If the laws or regulations of any country, dependency, province, or other subdivision of government restrict the taking, killing, possession, or exportation to the United States, of any wild mammal or bird, alive or dead, or restrict the exportation to the United States of any part or product of any wild mammal or bird, whether raw or manufactured, no such mammal or bird, or part or product thereof, shall, after the expiration of ninety days after June 17, 1930, be imported into the United States from such country, dependency, province, or other subdivision of government, directly or indirectly, unless accompanied by a certification of the United States consul, for the consular district in which is located the port or place from which such mammal or bird, or part or product thereof, was exported from such country, dependency, province, or other subdivision of government, that such mammal or bird, or part or product thereof, has not been acquired or exported in violation of the laws or regulations of such country, dependency, province, or other subdivision of government.

(b) Forfeiture

Any mammal or bird, alive or dead, or any part or product thereof, whether raw or manufactured, imported into the United States in violation of the provisions of the preceding subdivision shall be subject to seizure and forfeiture under the customs laws. Any such article so forfeited may, in the discretion of the Secretary of the Treasury and under such regulations as he may prescribe, be placed with the departments or bureaus of the Federal or State Governments, or with societies or museums, for exhibition or scientific or educational purposes, or destroyed, or (except in the case of heads or horns of wild mammals) sold in the manner provided by law.

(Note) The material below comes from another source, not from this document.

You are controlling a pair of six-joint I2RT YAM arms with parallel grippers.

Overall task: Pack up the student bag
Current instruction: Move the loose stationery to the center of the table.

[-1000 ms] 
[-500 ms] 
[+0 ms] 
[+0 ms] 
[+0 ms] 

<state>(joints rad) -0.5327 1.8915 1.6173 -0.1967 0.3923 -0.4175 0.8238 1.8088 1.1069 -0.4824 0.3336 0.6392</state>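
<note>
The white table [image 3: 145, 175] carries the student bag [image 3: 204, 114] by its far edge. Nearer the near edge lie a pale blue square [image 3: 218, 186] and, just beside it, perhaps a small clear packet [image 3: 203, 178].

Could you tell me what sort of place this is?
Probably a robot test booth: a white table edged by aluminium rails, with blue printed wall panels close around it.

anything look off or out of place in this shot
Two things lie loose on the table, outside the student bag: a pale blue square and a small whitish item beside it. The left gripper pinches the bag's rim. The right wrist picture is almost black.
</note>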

(c) Section not to apply in certain cases
The provisions of this section shall not apply in the case of—
(1) Prohibited importations

Articles the importation of which is prohibited under the provisions of this chapter, or of section 42(a) of title 18, or of any other law;

(2) Scientific or educational purposes

Wild mammals or birds, alive or dead, or parts or products thereof, whether raw or manufactured, imported for scientific or educational purposes;

(3) Certain migratory game birds

Migratory game birds (for which an open season is provided by the laws of the United States and any foreign country which is a party to a treaty with the United States, in effect on the date of importation, relating to the protection of such migratory game birds) brought into the United States by bona fide sportsmen returning from hunting trips in such country, if at the time of importation the possession of such birds is not prohibited by the laws of such country or of the United States.

(June 17, 1930, ch. 497, title IV, § 527, 46 Stat. 741.)
§ 1528. Taxes not to be construed as duties

No tax or other charge imposed by or pursuant to any law of the United States shall be construed to be a customs duty for the purpose of any statute relating to the customs revenue, unless the law imposing such tax or charge designates it as a customs duty or contains a provision to the effect that it shall be treated as a duty imposed under the customs laws. Nothing in this section shall be construed to limit or restrict the jurisdiction of the United States Court of International Trade or the United States Court of Appeals for the Federal Circuit.

(June 17, 1930, ch. 497, title IV, § 528, as added June 25, 1938, ch. 679, § 20, 52 Stat. 1087; amended Pub. L. 96–417, title VI, § 601(8), Oct. 10, 1980, 94 Stat. 1744; Pub. L. 97–164, title I, § 163(a)(3), Apr. 2, 1982, 96 Stat. 49.)
§ 1529. Collection of fees on behalf of other agencies

The Customs Service shall be reimbursed from the fees collected for the cost and expense, administrative and otherwise, incurred in collecting any fees on behalf of any government 1

1 So in original. Probably should be capitalized.
agency for any reason.

(June 17, 1930, ch. 497, title IV, § 529, as added Pub. L. 103–182, title VI, § 669, Dec. 8, 1993, 107 Stat. 2216.)